§ **Task statement**: Output every line from the beginning of the records through the line that contains "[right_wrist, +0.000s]", exactly as it appears.

§ **Records for this exercise**:
+ + + +

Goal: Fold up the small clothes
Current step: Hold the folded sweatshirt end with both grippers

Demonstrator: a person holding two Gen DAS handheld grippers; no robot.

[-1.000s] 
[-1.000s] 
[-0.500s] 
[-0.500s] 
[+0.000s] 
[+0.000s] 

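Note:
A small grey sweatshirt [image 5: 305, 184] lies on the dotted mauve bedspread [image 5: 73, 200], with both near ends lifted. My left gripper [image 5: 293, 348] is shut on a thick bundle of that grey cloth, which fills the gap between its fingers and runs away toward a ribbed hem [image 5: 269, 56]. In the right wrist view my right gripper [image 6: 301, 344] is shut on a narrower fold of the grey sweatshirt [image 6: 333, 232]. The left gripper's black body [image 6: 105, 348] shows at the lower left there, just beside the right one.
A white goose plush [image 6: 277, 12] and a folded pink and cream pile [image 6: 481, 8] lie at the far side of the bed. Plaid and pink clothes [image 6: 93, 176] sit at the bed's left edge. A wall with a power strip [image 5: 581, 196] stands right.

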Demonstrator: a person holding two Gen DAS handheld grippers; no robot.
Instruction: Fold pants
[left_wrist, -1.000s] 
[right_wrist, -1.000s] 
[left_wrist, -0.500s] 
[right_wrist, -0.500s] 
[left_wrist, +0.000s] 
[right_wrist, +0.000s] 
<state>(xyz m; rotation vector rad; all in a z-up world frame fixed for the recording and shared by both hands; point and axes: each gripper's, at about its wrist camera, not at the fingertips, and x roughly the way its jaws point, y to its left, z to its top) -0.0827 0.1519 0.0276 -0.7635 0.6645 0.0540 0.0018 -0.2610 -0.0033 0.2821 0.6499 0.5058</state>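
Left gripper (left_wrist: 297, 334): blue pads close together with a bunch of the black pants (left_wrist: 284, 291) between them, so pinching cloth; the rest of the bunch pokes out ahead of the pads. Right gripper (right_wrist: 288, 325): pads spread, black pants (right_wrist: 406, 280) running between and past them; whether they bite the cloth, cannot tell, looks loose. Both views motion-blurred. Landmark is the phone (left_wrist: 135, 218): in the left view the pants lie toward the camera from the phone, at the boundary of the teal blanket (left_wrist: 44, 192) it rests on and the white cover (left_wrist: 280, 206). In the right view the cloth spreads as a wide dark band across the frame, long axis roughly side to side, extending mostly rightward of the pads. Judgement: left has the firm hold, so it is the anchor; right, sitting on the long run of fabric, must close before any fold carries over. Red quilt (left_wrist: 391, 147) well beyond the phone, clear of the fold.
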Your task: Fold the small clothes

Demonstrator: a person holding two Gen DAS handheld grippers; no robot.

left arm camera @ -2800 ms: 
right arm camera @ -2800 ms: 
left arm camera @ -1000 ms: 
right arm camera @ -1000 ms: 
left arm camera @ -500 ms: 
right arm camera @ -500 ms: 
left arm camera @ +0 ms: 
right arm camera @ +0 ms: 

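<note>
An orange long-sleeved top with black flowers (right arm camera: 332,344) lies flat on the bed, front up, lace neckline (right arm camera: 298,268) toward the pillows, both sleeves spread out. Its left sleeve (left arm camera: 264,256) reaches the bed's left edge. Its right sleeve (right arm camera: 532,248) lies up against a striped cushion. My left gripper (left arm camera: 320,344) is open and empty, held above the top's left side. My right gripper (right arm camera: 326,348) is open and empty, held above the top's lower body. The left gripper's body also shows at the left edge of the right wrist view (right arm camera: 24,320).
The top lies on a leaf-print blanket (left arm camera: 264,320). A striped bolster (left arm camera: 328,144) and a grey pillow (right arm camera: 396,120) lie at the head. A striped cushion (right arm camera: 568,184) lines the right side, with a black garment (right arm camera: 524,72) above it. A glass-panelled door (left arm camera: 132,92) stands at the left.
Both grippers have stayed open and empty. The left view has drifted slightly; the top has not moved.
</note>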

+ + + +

§ **Solution for this exercise**:
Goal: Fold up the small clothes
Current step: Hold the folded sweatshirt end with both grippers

Demonstrator: a person holding two Gen DAS handheld grippers; no robot.

[-1.000s] 
[-1.000s] 
[-0.500s] 
[-0.500s] 
[+0.000s] 
[+0.000s] 

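Note:
A small grey sweatshirt [image 5: 305, 184] lies on the dotted mauve bedspread [image 5: 73, 200], with both near ends lifted. My left gripper [image 5: 293, 348] is shut on a thick bundle of that grey cloth, which fills the gap between its fingers and runs away toward a ribbed hem [image 5: 269, 56]. In the right wrist view my right gripper [image 6: 301, 344] is shut on a narrower fold of the grey sweatshirt [image 6: 333, 232]. The left gripper's black body [image 6: 105, 348] shows at the lower left there, just beside the right one.
A white goose plush [image 6: 277, 12] and a folded pink and cream pile [image 6: 481, 8] lie at the far side of the bed. Plaid and pink clothes [image 6: 93, 176] sit at the bed's left edge. A wall with a power strip [image 5: 581, 196] stands right.
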
Demonstrator: a person holding two Gen DAS handheld grippers; no robot.
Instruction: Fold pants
[left_wrist, -1.000s] 
[right_wrist, -1.000s] 
[left_wrist, -0.500s] 
[right_wrist, -0.500s] 
[left_wrist, +0.000s] 
[right_wrist, +0.000s] 

That is the complete output.